1985: Dick D. James, aka "C-Rate" and still-active PoD member, starts
Roadway Package Service.
1986: The propagation of stamp scanners reduces required manpower for the
USPS. Phackers discover that a smear of Vaseline where the stamp would be
permits free postage. USPS responds with the introduction of proprietary
ultraviolet scanning technology.
1990: Universal Product Coding introduced for business-class mail.
The Postmasters quickly discover and exploit the two millimeter third-bar flaw.
1992: PoD Security Solutions is formed, a private security consulting
firm which enjoys immediate success.
1994: USPS introduces new Eagle logo at an estimated cost of $65,000,000.
1995: Maleman, one of the founding members of PoD, goes underground,
decrying the "commercialization" of phacking.

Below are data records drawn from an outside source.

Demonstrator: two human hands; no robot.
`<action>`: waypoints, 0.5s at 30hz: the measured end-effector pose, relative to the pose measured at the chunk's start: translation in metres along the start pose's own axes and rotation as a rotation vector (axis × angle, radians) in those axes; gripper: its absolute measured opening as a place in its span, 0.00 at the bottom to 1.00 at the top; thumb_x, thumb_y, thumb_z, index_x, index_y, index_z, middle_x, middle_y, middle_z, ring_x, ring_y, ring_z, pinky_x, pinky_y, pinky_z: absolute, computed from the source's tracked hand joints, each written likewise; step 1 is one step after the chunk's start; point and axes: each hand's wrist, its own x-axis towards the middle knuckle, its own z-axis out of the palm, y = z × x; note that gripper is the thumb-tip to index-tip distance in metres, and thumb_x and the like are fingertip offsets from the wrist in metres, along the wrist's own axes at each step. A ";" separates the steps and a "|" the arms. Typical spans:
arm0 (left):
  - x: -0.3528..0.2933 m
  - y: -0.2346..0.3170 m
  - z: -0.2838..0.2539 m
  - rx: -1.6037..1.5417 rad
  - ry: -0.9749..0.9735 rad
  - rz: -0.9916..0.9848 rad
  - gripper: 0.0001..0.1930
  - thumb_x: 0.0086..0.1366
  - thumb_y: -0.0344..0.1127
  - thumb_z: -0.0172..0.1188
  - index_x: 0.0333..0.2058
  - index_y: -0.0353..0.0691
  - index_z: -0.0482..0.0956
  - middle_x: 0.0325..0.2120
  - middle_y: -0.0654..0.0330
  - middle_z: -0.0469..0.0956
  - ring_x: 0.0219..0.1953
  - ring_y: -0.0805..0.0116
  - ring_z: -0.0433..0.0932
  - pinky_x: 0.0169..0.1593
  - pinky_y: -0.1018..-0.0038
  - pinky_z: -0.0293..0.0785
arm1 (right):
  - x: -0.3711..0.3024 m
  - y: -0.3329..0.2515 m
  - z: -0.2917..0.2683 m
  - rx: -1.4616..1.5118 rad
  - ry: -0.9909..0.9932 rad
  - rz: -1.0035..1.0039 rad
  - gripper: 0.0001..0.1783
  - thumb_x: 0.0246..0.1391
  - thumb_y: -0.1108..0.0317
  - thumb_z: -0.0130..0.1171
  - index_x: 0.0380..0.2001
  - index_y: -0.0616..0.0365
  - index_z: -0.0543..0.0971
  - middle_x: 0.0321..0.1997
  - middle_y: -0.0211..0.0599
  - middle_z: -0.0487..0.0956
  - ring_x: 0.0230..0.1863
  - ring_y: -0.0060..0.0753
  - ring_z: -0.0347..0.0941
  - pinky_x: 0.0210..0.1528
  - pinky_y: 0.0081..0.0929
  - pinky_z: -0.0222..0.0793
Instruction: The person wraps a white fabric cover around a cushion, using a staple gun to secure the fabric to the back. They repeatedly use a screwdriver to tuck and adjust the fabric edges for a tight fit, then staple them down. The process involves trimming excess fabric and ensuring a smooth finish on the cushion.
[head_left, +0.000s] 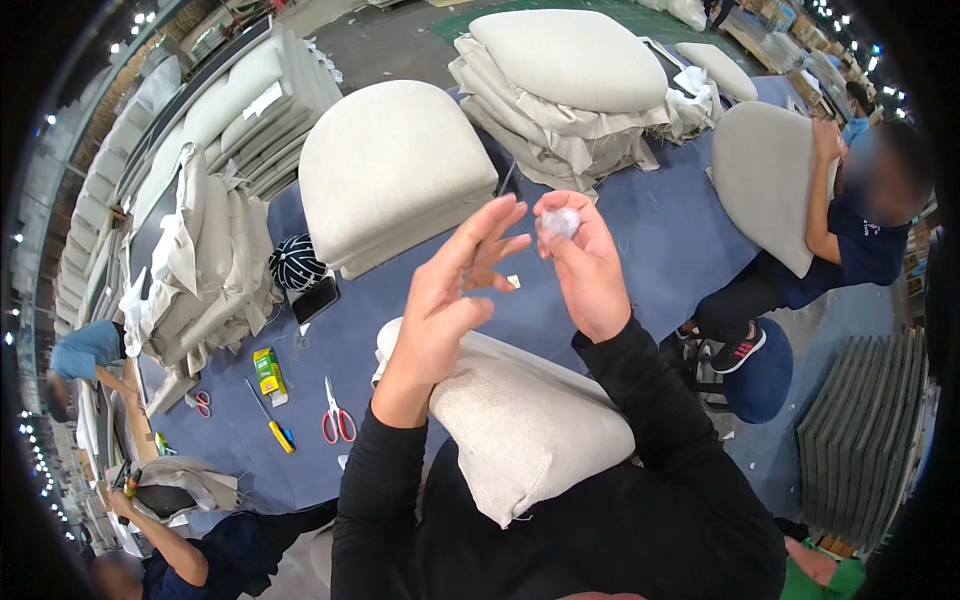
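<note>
Over the table's front part, my right hand (pixel 588 275) pinches a small whitish wad (pixel 560 222) between thumb and fingers; its material is hard to tell. My left hand (pixel 452 285) is raised beside it, fingers spread and nothing visible in them. Below both hands a beige fabric-covered cushion (pixel 535 425) rests against my lap, tilted, one corner pointing toward me. To its left on the blue table cover (pixel 400 285) lie red-handled scissors (pixel 336 415), a yellow-handled screwdriver-like tool (pixel 270 418) and a green-and-yellow small box (pixel 268 375).
Ahead stands a stack of finished beige cushions (pixel 395 170), with more piles (pixel 570 70) behind and loose covers (pixel 205 260) at left. A dark patterned cap (pixel 297 262) and a phone (pixel 316 300) lie nearby. A co-worker (pixel 860 220) holds a cushion at right; another person (pixel 190 560) sits lower left.
</note>
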 end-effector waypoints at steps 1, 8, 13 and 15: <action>-0.001 0.000 0.002 -0.038 -0.033 0.001 0.29 0.79 0.46 0.53 0.70 0.34 0.73 0.64 0.46 0.78 0.64 0.56 0.80 0.54 0.70 0.77 | 0.002 0.002 -0.001 -0.052 0.001 -0.015 0.19 0.69 0.77 0.55 0.61 0.59 0.72 0.51 0.32 0.77 0.44 0.21 0.72 0.49 0.22 0.70; 0.003 -0.010 -0.020 0.167 0.024 -0.180 0.31 0.78 0.37 0.54 0.76 0.36 0.62 0.62 0.48 0.80 0.61 0.55 0.82 0.58 0.66 0.77 | 0.003 -0.010 0.004 0.024 0.079 -0.087 0.15 0.75 0.70 0.56 0.60 0.59 0.72 0.51 0.35 0.79 0.43 0.22 0.75 0.45 0.24 0.73; 0.006 -0.009 -0.013 0.026 0.026 -0.214 0.24 0.79 0.29 0.52 0.71 0.38 0.66 0.53 0.49 0.85 0.54 0.60 0.85 0.57 0.67 0.78 | 0.001 -0.010 -0.005 0.077 0.038 -0.020 0.16 0.75 0.68 0.55 0.61 0.59 0.72 0.47 0.33 0.77 0.39 0.22 0.71 0.42 0.24 0.68; 0.012 -0.009 -0.004 0.015 0.020 -0.201 0.21 0.80 0.29 0.52 0.68 0.39 0.68 0.51 0.49 0.85 0.54 0.61 0.85 0.57 0.66 0.78 | 0.001 -0.011 -0.007 0.151 -0.001 0.002 0.18 0.76 0.64 0.52 0.63 0.59 0.71 0.48 0.32 0.76 0.39 0.22 0.70 0.43 0.24 0.66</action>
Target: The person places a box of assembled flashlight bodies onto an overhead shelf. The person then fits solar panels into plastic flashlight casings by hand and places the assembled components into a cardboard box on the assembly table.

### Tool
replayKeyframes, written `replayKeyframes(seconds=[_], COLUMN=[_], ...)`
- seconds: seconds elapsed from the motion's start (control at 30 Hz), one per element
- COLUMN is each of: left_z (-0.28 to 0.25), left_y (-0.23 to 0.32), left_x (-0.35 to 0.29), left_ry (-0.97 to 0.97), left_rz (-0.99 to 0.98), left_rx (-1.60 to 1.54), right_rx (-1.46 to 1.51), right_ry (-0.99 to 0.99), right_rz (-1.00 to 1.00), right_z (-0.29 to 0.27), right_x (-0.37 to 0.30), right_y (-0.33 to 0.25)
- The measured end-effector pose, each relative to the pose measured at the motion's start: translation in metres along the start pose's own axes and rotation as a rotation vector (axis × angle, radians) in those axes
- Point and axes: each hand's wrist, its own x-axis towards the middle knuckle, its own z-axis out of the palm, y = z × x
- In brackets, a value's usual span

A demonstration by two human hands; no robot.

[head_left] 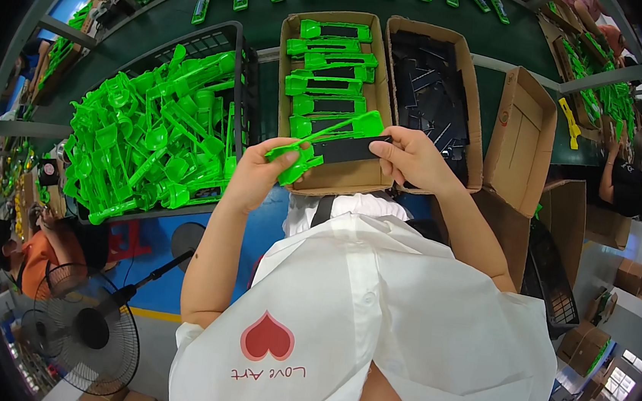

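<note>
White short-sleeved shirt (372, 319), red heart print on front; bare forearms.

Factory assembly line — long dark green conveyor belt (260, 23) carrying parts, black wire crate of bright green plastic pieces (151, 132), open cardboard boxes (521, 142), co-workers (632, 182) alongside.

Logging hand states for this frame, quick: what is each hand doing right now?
Left hand: closed on the green plastic piece.
Right hand: closed, pinching the black strip that lies against that green piece.
</note>
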Motion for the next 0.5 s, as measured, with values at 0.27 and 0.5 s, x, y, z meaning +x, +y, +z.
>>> replayKeyframes(seconds=[0.27, 0.5], left_z=[0.008, 0.012], left_y=[-0.003, -0.011], left_x=[0.000, 0.005], left_ry=[-0.043, -0.011], left_rz=[-0.027, -0.026], left_rx=[0.098, 0.098], right_rx=[-0.210, -0.502], right_ry=[0.041, 0.152], right_rz=[0.062, -0.012], right_z=[0.016, 0.022], right_x=[0.004, 0.016], right_y=[-0.006, 0.017])
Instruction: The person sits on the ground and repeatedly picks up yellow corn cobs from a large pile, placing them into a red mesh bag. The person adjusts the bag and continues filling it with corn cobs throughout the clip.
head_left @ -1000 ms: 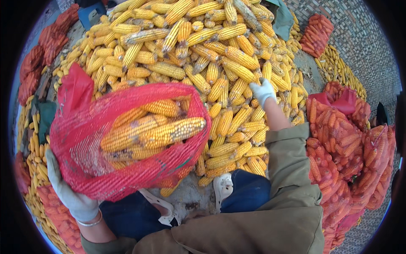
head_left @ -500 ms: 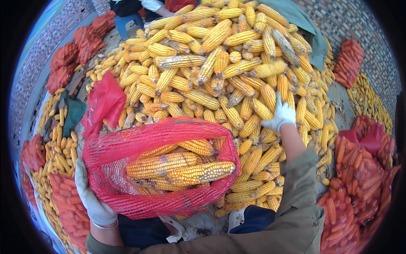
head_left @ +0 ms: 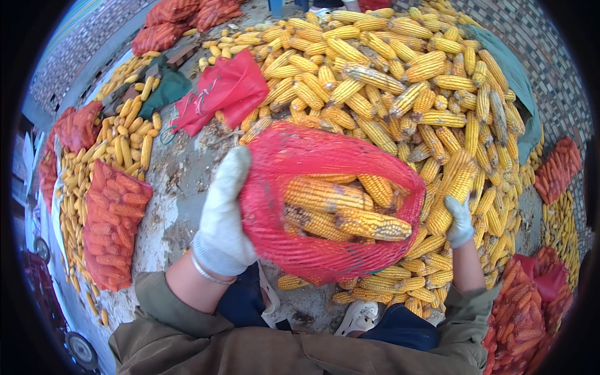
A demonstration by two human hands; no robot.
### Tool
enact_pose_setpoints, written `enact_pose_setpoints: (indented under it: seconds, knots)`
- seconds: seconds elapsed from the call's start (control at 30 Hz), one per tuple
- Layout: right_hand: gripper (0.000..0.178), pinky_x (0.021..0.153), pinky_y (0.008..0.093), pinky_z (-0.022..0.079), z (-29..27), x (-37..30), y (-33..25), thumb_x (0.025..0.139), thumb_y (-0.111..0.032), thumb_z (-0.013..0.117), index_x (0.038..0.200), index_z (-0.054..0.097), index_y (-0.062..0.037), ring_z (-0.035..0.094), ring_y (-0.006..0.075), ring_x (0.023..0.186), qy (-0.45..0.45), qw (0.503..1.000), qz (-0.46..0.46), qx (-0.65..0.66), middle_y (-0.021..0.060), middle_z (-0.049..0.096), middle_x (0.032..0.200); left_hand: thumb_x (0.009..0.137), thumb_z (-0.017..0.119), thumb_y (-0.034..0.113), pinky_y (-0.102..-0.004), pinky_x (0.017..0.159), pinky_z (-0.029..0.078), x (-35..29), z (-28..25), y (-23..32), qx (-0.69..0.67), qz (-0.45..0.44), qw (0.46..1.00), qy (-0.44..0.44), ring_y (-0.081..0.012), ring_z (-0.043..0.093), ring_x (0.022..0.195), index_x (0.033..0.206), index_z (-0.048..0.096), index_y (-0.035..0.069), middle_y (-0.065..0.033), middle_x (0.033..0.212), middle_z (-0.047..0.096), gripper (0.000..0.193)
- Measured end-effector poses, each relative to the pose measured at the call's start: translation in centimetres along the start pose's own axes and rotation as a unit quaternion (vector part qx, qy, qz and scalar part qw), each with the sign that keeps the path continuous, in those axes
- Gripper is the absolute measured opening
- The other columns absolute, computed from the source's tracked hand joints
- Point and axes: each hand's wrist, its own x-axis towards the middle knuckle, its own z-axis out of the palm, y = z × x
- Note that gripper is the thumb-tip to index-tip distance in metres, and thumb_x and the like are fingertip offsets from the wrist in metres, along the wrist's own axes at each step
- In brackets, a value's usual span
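Note:
My left hand (head_left: 224, 215), in a white work glove, grips the left side of a red mesh bag (head_left: 269, 165). The bag's mouth gapes toward me, and several yellow corn cobs lie inside. To the right of the bag, my gloved right hand (head_left: 460, 222) is closed on a corn cob (head_left: 449, 187), slightly blurred; a second cob may be in the same grasp. Beneath and behind the bag spreads a large heap of loose corn cobs (head_left: 375, 134). The fingers behind the bag's mesh are mostly hidden.
Filled red mesh bags stand at the left (head_left: 115, 225), lower right (head_left: 515, 306) and far left (head_left: 159, 37). A flat red bag (head_left: 234, 87) lies beyond my left hand. Green cloth (head_left: 519, 81) borders the heap. My shoes (head_left: 359, 317) are just below the bag.
My right hand has taken hold of corn from the heap and come closer to the bag. The left hand has lifted the bag's side nearer, and the whole view has swung left.

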Motion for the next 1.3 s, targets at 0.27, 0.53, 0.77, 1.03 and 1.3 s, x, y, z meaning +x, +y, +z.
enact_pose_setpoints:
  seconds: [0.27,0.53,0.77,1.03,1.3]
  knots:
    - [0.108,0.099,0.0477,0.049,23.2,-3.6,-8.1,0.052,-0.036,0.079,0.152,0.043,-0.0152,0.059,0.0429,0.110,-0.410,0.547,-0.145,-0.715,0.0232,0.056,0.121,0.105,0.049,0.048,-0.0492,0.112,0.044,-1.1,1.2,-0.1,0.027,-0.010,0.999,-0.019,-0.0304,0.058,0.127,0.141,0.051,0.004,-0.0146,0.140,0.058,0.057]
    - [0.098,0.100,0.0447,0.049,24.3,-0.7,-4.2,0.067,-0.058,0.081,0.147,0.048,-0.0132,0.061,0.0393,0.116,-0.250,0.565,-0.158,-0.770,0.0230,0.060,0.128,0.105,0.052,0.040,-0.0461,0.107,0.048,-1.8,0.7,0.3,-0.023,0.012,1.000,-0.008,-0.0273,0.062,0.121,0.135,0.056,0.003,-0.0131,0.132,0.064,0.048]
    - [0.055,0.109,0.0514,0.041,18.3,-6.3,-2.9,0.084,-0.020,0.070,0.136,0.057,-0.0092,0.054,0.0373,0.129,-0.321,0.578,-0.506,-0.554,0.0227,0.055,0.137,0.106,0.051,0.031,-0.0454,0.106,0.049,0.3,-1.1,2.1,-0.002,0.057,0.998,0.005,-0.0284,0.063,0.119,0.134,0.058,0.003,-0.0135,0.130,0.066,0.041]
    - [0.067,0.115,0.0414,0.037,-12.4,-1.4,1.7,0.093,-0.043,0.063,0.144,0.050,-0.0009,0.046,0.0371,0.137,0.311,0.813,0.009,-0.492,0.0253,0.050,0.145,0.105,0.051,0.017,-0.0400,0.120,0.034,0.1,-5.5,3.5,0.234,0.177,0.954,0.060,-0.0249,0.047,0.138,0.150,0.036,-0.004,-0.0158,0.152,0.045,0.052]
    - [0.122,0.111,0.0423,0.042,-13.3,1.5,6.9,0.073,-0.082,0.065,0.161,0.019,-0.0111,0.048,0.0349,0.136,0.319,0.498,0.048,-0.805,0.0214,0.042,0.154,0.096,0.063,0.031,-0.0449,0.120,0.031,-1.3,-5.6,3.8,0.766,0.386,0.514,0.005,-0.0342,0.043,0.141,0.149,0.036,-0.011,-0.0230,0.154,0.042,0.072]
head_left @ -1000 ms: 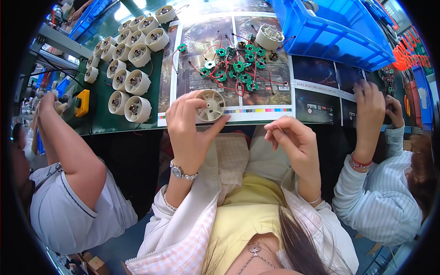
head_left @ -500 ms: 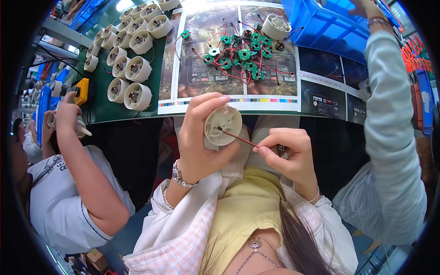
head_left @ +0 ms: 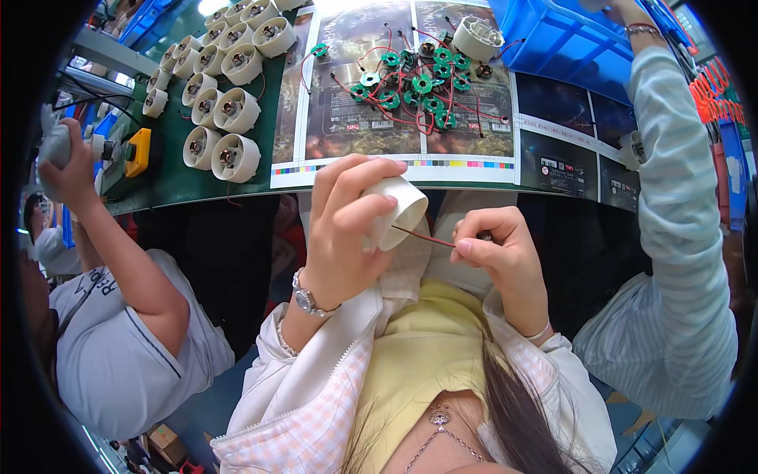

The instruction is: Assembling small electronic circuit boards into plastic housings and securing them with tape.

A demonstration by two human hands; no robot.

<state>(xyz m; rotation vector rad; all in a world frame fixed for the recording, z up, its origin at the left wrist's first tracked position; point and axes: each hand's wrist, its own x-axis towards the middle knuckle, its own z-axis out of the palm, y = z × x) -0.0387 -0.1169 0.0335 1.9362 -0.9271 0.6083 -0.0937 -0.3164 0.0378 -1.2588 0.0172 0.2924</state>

He is suspected to be somewhere
in Manhatten, running NonFunc, a mysterious cutting-edge phacking group, which
is the first group to mix 'sendmail' hackers and USPS hackers.
1998: Phacking flourishes, was with many as fifteen dedicated, active
groups in the United States. This is largely ascribed to the widespread use
of technology including ultraviolet inks, optical character recognition,
drum-based sorting, and standard bar-coding, all of which offer new and exciting
possibilities to today's modern, cosmopolitan phacker.